__What needs to be done__: Leave every picture out, then reproduce the rest of the listing exactly.

-.-.-

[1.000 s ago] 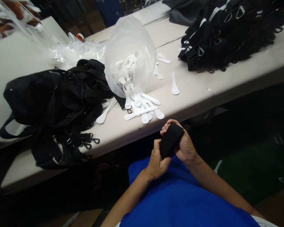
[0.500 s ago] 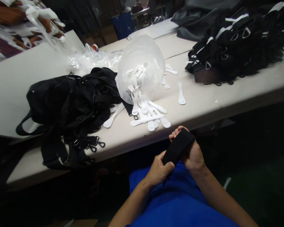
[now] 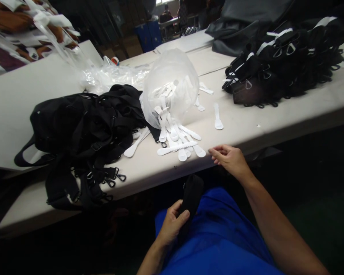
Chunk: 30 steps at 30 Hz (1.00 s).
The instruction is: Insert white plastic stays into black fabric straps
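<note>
My left hand (image 3: 172,223) is wrapped round a folded black strap (image 3: 192,193), held low over my blue clothing. My right hand (image 3: 231,160) is apart from it, above the table's front edge, fingers stretched out loosely and nothing visible in them. Just left of its fingertips lies a pile of white strips (image 3: 182,153) with notched edges and rounded ends. They spill from the mouth of a clear plastic bag (image 3: 172,76) that holds more of them. A single white strip (image 3: 218,119) lies beyond my right hand.
A black bag (image 3: 65,118) and tangled straps with metal clips (image 3: 114,177) lie on the left of the table (image 3: 243,133). At the right is a heap of black strapped items with clips (image 3: 275,72). Clear plastic wrapping (image 3: 111,74) lies behind. Two people sit far back.
My right hand has let go of the black strap and moved up, towards the white strips. The left hand has lowered leftward with the strap, which now stands more upright.
</note>
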### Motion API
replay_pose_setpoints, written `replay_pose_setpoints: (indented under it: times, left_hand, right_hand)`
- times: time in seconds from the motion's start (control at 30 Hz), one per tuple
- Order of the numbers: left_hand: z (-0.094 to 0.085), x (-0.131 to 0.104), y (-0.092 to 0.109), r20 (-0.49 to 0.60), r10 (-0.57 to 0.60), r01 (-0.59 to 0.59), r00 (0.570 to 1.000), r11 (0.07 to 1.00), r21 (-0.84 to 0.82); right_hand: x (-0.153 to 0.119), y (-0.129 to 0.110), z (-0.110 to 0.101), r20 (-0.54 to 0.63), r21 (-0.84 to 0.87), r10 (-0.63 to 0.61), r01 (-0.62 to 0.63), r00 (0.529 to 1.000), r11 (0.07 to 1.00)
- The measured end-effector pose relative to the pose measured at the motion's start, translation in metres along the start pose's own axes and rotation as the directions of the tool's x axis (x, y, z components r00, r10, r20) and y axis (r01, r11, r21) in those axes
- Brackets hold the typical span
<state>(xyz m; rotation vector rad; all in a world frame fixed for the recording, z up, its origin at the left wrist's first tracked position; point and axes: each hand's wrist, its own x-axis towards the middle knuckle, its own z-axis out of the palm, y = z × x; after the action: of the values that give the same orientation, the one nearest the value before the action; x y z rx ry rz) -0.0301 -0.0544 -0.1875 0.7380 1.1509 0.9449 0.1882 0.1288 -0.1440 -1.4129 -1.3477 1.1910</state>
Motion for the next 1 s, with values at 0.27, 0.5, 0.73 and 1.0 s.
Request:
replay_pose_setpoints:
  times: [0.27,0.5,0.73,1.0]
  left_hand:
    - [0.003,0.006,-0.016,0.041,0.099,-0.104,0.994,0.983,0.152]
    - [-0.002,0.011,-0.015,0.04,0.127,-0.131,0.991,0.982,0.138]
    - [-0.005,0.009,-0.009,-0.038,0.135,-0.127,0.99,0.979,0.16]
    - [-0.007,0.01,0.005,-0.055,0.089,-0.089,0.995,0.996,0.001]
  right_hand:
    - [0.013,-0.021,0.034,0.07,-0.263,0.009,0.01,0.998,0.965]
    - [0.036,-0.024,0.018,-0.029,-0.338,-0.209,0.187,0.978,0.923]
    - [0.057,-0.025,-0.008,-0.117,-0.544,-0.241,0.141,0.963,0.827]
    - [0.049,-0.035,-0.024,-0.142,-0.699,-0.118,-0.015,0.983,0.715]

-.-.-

__Written answer__:
[1.000 s ago] 
[0.500 s ago] 
[now] 
Chunk: 30 steps at 30 Hz (1.00 s).
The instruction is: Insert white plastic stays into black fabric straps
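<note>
My left hand (image 3: 172,223) is wrapped round a folded black strap (image 3: 192,193), held low over my blue clothing. My right hand (image 3: 231,160) is apart from it, above the table's front edge, fingers stretched out loosely and nothing visible in them. Just left of its fingertips lies a pile of white strips (image 3: 182,153) with notched edges and rounded ends. They spill from the mouth of a clear plastic bag (image 3: 172,76) that holds more of them. A single white strip (image 3: 218,119) lies beyond my right hand.
A black bag (image 3: 65,118) and tangled straps with metal clips (image 3: 114,177) lie on the left of the table (image 3: 243,133). At the right is a heap of black strapped items with clips (image 3: 275,72). Clear plastic wrapping (image 3: 111,74) lies behind. Two people sit far back.
My right hand has let go of the black strap and moved up, towards the white strips. The left hand has lowered leftward with the strap, which now stands more upright.
</note>
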### Motion API
replay_pose_setpoints, written `replay_pose_setpoints: (indented under it: times, left_hand, right_hand)`
- times: time in seconds from the motion's start (control at 30 Hz), one per tuple
- Order of the numbers: left_hand: z (-0.094 to 0.085), x (-0.131 to 0.104), y (-0.092 to 0.109), r20 (-0.49 to 0.60), r10 (-0.57 to 0.60), r01 (-0.59 to 0.59), r00 (0.570 to 1.000), r11 (0.07 to 1.00), r21 (-0.84 to 0.82); right_hand: x (-0.153 to 0.119), y (-0.129 to 0.110), z (-0.110 to 0.101), r20 (-0.54 to 0.63), r21 (-0.84 to 0.87), r10 (-0.63 to 0.61), r01 (-0.62 to 0.63), r00 (0.529 to 1.000), r11 (0.07 to 1.00)
- The measured end-effector pose relative to the pose measured at the motion's start, translation in metres along the start pose's own axes and rotation as the directions of the tool's x axis (x, y, z components r00, r10, r20) and y axis (r01, r11, r21) in those axes
- Brackets hold the typical span
<state>(xyz m; rotation vector rad; all in a world frame fixed for the recording, z up, its origin at the left wrist's first tracked position; point and axes: each hand's wrist, its own x-axis towards the middle knuckle, its own z-axis out of the palm, y = z × x; after the action: of the values that give the same orientation, the one nearest the value before the action; x y z rx ry rz) -0.0301 -0.0544 -0.1875 0.7380 1.1509 0.9449 0.1882 0.1288 -0.1440 -1.4129 -1.3477 1.1910</state>
Motion for the next 1 s, with values at 0.27, 0.5, 0.73 and 1.0 s.
Request:
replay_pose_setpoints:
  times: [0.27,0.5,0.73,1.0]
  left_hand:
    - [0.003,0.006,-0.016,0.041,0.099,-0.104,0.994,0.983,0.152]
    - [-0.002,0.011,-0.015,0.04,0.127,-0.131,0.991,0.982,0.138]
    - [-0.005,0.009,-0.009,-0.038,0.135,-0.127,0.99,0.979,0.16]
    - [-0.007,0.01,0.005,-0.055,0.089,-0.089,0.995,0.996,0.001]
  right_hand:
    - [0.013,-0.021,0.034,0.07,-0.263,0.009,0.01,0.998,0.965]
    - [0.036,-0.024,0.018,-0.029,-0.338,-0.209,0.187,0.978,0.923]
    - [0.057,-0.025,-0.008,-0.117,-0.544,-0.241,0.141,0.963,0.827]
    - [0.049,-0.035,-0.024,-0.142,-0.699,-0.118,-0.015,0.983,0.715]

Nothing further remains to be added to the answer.